Epitomé 11 : Le faux, moment du vrai ?

Notre existence historique est si complexe que sa vérité comporte toujours de l’erreur. Il importe fondamentalement que la vérité globale soit essentielle. L’erreur est inévitable. il est essentiel qu’elle soit marginale.
Ces propositions presque banales ne sont valables que dans le temps, la temporalité historique.
Dans un premier temps j’étais du côté de Jean-Jacques Rousseau, de Jean-Jacques réinventeur du sentiment, et de Rousseau, penseur du Contrat social, fondement de la Démocratie.
Avec l’expérience j’ai apprécié de plus en plus Voltaire, son esprit certes, mais surtout son réalisme historique qui cotoie parfois le cynisme et surtout son plaidoyer fervent pour la liberté d’expression.
Mon premier mouvement avait été en partie une erreur.

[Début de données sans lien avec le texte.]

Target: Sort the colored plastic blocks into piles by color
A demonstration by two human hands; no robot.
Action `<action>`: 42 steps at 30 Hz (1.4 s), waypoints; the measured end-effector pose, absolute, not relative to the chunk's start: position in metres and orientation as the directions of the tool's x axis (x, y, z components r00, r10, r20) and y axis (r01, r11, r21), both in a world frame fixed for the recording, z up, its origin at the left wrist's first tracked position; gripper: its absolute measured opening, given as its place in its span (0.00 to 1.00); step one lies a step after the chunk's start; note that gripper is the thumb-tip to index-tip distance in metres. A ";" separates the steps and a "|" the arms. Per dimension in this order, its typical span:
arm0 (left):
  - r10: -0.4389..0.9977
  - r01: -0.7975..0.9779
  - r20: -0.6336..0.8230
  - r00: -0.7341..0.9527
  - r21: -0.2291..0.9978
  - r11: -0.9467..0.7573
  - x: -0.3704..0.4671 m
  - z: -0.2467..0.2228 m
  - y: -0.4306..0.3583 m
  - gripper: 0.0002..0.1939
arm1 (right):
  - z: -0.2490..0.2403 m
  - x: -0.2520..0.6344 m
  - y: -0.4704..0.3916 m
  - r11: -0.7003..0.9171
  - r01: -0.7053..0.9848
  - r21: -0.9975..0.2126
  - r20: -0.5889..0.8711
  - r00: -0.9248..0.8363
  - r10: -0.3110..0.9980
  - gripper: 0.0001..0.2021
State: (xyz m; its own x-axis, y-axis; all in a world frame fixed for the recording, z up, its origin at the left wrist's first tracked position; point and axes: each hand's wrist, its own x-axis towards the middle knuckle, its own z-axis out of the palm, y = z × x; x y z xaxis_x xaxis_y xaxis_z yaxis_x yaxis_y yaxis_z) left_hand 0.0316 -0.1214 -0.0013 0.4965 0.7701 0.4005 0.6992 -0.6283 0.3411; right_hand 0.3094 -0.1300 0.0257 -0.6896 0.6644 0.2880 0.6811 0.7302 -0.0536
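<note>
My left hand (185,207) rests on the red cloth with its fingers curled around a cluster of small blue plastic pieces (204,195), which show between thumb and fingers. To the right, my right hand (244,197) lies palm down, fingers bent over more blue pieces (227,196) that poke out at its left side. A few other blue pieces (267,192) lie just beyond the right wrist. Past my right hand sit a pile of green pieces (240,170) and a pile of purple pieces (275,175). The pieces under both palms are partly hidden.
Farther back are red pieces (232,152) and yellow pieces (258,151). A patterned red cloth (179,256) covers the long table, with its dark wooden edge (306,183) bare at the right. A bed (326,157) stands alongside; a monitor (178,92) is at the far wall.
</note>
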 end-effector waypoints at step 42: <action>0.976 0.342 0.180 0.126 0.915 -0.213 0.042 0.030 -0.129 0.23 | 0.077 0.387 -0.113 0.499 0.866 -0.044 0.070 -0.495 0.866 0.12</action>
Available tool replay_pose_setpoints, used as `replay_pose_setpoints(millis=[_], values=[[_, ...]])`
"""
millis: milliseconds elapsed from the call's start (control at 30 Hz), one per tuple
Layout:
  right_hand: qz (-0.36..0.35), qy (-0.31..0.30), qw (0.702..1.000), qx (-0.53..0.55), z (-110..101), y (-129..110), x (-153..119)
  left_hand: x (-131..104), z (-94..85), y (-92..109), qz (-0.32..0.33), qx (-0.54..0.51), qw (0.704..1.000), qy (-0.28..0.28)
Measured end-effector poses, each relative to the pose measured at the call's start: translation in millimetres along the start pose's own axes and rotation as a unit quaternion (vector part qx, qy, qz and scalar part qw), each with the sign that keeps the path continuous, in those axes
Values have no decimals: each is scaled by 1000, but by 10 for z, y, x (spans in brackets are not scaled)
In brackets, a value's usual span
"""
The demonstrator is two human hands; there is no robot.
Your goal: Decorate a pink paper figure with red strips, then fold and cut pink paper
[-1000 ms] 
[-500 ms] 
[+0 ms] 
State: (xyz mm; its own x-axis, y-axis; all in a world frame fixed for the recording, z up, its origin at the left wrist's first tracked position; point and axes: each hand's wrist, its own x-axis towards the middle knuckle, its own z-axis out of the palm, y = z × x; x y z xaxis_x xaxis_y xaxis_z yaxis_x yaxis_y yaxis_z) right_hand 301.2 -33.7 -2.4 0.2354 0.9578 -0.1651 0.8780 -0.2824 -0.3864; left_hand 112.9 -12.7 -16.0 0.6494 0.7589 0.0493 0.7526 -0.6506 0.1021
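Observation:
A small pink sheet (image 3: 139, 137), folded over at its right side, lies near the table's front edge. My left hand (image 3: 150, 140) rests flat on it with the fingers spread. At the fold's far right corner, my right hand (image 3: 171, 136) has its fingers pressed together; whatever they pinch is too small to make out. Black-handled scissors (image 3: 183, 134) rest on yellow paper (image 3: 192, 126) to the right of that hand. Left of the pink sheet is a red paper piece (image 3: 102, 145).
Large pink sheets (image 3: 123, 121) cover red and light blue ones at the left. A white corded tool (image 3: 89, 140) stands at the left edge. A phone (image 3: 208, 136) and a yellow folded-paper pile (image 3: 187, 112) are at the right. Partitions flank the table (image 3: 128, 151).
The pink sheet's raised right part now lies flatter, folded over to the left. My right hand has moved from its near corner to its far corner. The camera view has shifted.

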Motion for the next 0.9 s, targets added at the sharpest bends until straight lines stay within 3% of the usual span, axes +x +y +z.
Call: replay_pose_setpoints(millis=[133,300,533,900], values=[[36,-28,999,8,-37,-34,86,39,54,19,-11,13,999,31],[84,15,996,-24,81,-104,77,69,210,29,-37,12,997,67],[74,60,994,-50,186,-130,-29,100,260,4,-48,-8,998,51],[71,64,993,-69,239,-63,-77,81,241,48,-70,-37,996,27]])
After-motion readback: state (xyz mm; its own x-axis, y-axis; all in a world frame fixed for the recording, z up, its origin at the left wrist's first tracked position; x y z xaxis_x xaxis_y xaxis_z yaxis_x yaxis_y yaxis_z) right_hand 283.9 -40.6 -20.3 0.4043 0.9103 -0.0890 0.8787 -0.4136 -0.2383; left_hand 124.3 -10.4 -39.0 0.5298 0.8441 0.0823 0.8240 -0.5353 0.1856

Tout au moins c’est ce que je pense aujourd’hui.
A dix-sept ans, en 1955, mon engagement était très simple. Etre le plus à gauche possible sans tomber dans le dogmatisme, le sectarisme, encore moins le fanatisme.
En 1956 La lecture assidue de « France Observateur », l’ancêtre plus militant du « Nouvel Observateur », m’aidait. J’ai écrit le seul article politique de ma vie, un articulet, favorable à l’union populaire, l’union des gauches, dans la revue de Marceau Pivert, leader de la gauche de la S.F.I.O., « Correspondance Socialiste Internationale ».
La conjoncture historique, les guerres de décolonisation, la puissance de l’énorme bloc « socialiste », le prestige du P.C.F., parti communiste français, y compris sur le plan intellectuel, m’ interrogeaient en profondeur.
En 1962, à la fin de la guerre d’Algérie, alors même que notre petit P.S.U. n’avait pas démérité, avec un certain nombre de copains, nous l’avons trouvé faiblard à côté de la puissance du « Parti ». Ils ont adhéré à l’organisation des étudiants communistes. Régine et moi avons choisi une petite cellule de quartier. Toujours cette vocation de militants de base.
Dès 1965 je quittais le parti sur la question du soutien à Mitterrand pour le premier tour de l’élection présidentielle. Peu militante à ce niveau, Régine, plus sociale, a été exclue en 1968.
En 1961 j’avais pris le parti de la Chine dans le conflit sino-soviétique. En 1971 j’étais vaguement maoïste. J’ai réadhéré au P.S.U. pour le quitter en 1973. Par lassitude. Je n’ai plus jamais milité dans une organisation politique.
En 1991 le monde qui avait fondé ma jeunesse s’est effondré. L’union Soviétique a implosé. La Chine était de plus en plus capitaliste…
En 1960, à titre personnel, Régine a effectué un voyage d’études dans la Yougoslavie titiste, celle du maréchal Tito, qui représentait une alternative au stalinisme grâce à l’autogestion, l’autogestion des entreprises collectives. Que reste-t-il de cet espoir ?
Pendant des dizaines d’années j’ai espéré qu’en dépit de ses monstruosités, staliniennes et autres, le marxisme-léninisme représentait une simple phase historique, que le primat de la propriété collective des moyens de production permettrait une issue heureuse, une reprise de la marche vers le socialisme.
Hégel a eu cette phrase, typique de sa dialectique historique : »Le faux est un moment du vrai ». Il n’a pas tort, pas du tout, mais souvent le faux est simplement un moment du faux.